### [What you should do]
Starting at the line with "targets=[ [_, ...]" and going on through the line with "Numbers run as", reproduce each line in the records below exactly and nothing more.

[[ Task input, beginning ]]

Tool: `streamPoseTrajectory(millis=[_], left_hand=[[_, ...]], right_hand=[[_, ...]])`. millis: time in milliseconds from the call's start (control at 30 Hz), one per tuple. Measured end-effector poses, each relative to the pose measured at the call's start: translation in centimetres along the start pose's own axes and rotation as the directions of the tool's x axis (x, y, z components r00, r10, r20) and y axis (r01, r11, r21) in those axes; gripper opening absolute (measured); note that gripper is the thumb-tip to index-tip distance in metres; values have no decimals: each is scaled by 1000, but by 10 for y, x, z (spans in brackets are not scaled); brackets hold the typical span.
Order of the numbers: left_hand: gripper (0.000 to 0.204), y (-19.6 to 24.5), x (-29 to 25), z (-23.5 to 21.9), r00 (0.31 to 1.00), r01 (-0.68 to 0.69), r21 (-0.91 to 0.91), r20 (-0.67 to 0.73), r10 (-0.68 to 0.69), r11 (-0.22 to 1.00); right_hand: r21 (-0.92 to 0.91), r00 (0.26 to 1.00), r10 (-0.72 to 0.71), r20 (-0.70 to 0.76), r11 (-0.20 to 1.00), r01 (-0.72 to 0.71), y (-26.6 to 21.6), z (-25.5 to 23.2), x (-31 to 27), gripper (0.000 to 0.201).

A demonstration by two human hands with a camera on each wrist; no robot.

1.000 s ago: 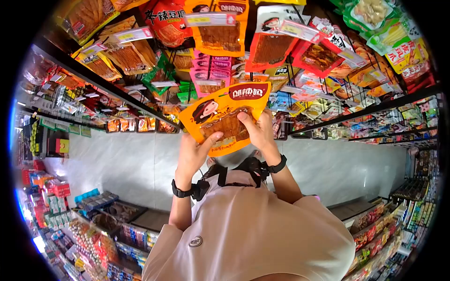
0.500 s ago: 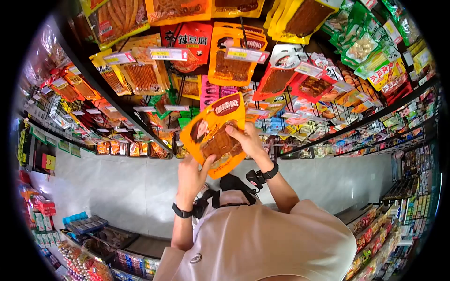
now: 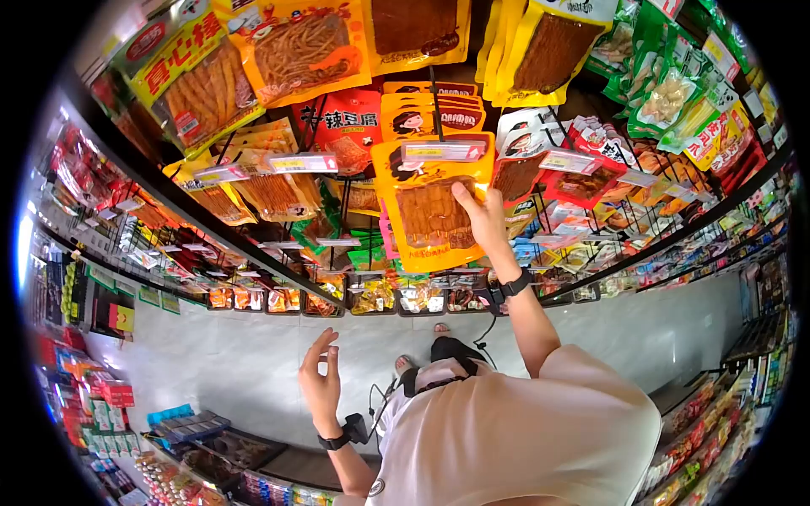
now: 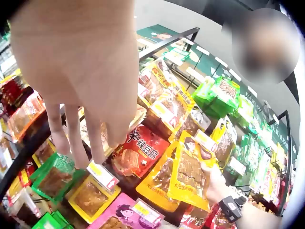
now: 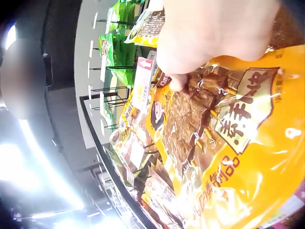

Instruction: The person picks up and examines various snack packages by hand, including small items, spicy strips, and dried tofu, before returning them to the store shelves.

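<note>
An orange snack packet point(image 3: 432, 226) with a clear window of brown pieces hangs upright in front of the rack in the head view. My right hand point(image 3: 487, 221) grips its right edge, thumb on the front and the other fingers hidden behind. A price tag point(image 3: 444, 152) overlaps the packet's top, and similar packets point(image 3: 413, 112) hang just behind it. In the right wrist view the packet point(image 5: 281, 119) spreads large below the hand point(image 5: 214, 33). My left hand point(image 3: 319, 384) is away from the rack, over the floor, its fingers loosely bent around nothing.
Hooks with price tags stick out from the rack. A red packet point(image 3: 342, 126) hangs left of the orange ones, and green packets point(image 3: 666, 105) hang at the upper right. Black rails point(image 3: 211, 207) run along both sides. Behind me stand low shelves with goods point(image 3: 692, 447).
Both hands held the packet before. My left hand has let go and dropped back to the lower left, while my right hand has carried the packet up to the rack and turned it upright.
</note>
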State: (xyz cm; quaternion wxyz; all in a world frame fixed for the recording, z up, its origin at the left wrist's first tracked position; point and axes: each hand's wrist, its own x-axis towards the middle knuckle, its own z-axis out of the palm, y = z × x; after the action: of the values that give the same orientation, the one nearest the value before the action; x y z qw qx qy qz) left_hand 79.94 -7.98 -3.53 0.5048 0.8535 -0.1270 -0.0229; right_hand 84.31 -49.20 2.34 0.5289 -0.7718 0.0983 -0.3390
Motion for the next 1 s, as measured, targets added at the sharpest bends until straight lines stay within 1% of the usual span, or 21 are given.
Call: streamPoseTrajectory(millis=[33,67,100,167,233,300,433,467,533,567,633,667,700,767,800,833,867,900,933,967,1000], left_hand=[[33,2,5,7,999,-33,3,-8,33,999],[33,6,10,13,999,-34,11,1,34,999],[33,9,15,21,999,-33,-48,14,34,998],[33,15,23,36,997,-71,-61,29,73,996],[33,30,31,46,996,-69,-54,55,72,996],[33,28,36,55,993,-99,-27,68,101,995],[32,33,42,66,994,-55,-12,91,56,998],[32,29,43,69,995,-49,-19,86,50,999],[32,28,45,71,996,-36,-22,81,37,999],[32,29,46,72,996,-41,-19,77,43,999],[32,34,48,73,997,-34,-12,70,35,999],[29,39,49,72,998,-21,10,62,21,1000],[26,41,50,71,999,-8,32,52,7,999],[27,39,48,71,998,27,26,50,-28,999],[27,36,48,70,999,11,34,47,-13,999],[27,33,45,70,999,4,43,48,-6,999],[27,31,42,72,999,-35,77,17,34,996],[27,30,40,71,1000,1,37,24,-2,999],[28,31,37,70,999,21,28,27,-22,999],[28,31,35,69,999,29,19,26,-30,999],[28,29,33,69,999,46,18,25,-47,999]], right_hand=[[-5,1000,17,11,1000,-17,-3,1,5,49],[2,999,41,-11,999,-40,5,4,6,51],[11,999,47,-15,999,-47,9,5,7,51],[59,998,54,-37,997,-52,17,10,10,52],[97,997,68,-39,993,-64,24,11,16,50],[77,990,137,-18,988,-135,25,7,22,47],[45,998,22,-57,999,-19,35,7,32,44],[47,998,28,-56,999,-25,38,9,35,44],[72,998,-1,-58,997,5,48,14,47,57],[75,999,7,-54,997,-3,60,17,53,57],[-89,985,169,-41,981,-172,74,26,65,73],[-61,973,230,-17,971,-230,79,28,68,84],[-60,971,239,-6,969,-239,85,32,72,84],[-165,965,244,-99,952,-257,96,39,73,80],[-148,969,239,-62,958,-245,74,36,72,74],[-254,964,254,-77,930,-265,94,39,72,68],[-216,977,204,-69,953,-214,69,36,68,61],[-192,997,82,-16,978,-83,79,34,65,52],[-348,992,101,77,935,-68,82,32,69,45],[-121,977,212,31,971,-207,80,30,61,51],[-230,953,286,96,938,-258,75,26,58,56]])
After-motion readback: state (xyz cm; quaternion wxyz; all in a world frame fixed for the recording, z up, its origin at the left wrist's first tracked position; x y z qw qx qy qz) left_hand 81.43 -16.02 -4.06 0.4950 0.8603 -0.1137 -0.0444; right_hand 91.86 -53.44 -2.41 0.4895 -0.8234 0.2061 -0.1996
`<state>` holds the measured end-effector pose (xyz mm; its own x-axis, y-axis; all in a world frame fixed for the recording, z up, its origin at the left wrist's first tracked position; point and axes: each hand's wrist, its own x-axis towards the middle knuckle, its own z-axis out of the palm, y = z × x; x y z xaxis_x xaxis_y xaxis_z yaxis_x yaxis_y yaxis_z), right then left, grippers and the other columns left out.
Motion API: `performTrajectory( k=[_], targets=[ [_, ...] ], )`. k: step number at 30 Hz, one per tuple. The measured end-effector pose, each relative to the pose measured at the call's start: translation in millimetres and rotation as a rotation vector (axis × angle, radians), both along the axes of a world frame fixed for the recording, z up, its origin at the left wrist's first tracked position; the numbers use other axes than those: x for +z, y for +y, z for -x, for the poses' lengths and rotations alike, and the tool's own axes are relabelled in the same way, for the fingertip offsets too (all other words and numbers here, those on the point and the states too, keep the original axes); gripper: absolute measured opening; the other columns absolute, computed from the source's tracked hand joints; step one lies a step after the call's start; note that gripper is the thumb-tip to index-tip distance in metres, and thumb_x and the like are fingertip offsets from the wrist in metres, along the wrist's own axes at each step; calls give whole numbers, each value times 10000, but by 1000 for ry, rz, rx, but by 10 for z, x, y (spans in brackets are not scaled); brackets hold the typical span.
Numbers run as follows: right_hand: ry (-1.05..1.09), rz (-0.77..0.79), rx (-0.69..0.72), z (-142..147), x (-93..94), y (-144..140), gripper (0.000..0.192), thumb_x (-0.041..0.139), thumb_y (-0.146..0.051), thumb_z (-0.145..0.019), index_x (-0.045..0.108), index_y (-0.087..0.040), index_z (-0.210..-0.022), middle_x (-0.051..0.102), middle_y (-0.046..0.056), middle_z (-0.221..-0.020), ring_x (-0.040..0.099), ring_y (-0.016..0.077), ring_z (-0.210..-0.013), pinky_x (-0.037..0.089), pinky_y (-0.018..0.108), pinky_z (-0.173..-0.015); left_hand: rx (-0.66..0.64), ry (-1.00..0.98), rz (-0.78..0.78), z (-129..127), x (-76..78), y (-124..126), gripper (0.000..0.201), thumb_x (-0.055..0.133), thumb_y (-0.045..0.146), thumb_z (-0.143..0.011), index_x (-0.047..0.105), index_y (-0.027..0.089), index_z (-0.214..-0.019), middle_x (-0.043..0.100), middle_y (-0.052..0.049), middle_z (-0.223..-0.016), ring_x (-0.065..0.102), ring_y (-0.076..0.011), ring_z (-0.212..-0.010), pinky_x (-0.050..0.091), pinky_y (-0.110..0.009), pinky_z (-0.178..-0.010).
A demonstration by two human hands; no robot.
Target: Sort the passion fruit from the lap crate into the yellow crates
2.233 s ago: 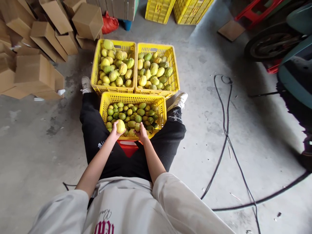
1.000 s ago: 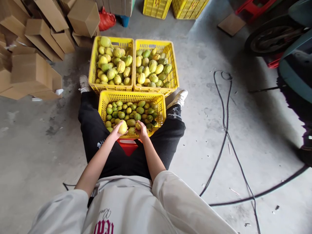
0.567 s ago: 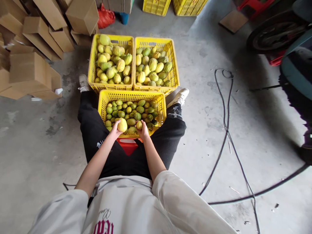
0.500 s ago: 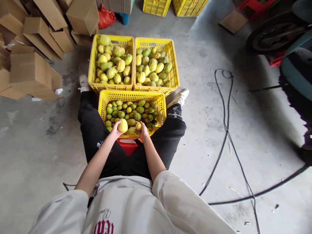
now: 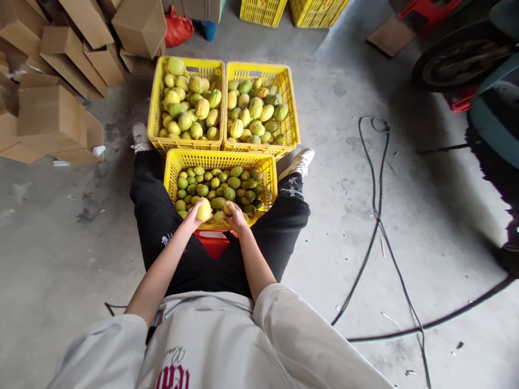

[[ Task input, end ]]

### [Task output]
Motion API: `performTrajectory( k=[_], targets=[ [_, ...] ], )`. k: step number at 30 Hz, one per tuple. The measured end-effector pose, each relative to the pose measured at the call's start: translation in millimetres and rotation as a rotation vector (axis × angle, radians), both along the axes of a world frame fixed for the recording, z up, its origin at the left wrist's first tracked position; the numbers use other axes than those: x for +z, y for +y, z for -x, for the poses' lengths and rotations alike, and the tool's own axes are relabelled in the same way, for the fingertip offsets too (all other words and numbers here, those on the point and the states too, keep the original axes); gripper: absolute measured opening; the other columns absolute, computed from the source's tracked hand joints; step one lies a step after the call's start; note that gripper is the thumb-tip to index-tip distance in metres, and thumb_x and the like are fingertip offsets from the wrist in metres, along the wrist's own axes at each step; calls give whole numbers, each value times 10000, but by 1000 for ry, rz, rx, but by 10 for z, x, y (spans in brackets are not scaled); brackets hold the typical span.
Numbers run as follows: right_hand: ry (-1.05..1.09), rz (-0.77..0.79), rx (-0.69..0.72), z (-142..147), x (-93..94), y (-144..140), gripper (0.000..0.192), thumb_x (-0.041..0.139), thumb_y (-0.146..0.051), thumb_z (-0.145..0.019), index_x (-0.045..0.108), index_y (-0.087..0.040), index_z (-0.210..-0.022), middle_x (-0.051..0.102), middle_y (-0.046..0.056), middle_z (-0.221..-0.020), ring_x (-0.040..0.099), ring_y (-0.016..0.077), ring_z (-0.210..-0.013), pinky_x (-0.037..0.089), pinky_y (-0.018..0.108), pinky_z (-0.173..-0.015); left_hand: rx (-0.66..0.64), ry (-1.00..0.98), rz (-0.78..0.78), z (-129..127), x (-76..78), y (-124..126), gripper (0.000..0.201), thumb_x (-0.055..0.133), thumb_y (-0.045..0.146), thumb_z (-0.143..0.011), index_x (-0.047..0.105), index_y (-0.027..0.089), index_z (-0.214..-0.019), middle_x (-0.043..0.100), middle_y (-0.052..0.049), middle_z (-0.223..-0.016), ring_x (-0.065..0.102), ring_y (-0.076..0.011), ring_z (-0.212..-0.010), pinky_x (-0.050..0.091), pinky_y (-0.110..0.009), pinky_z (-0.178..-0.010).

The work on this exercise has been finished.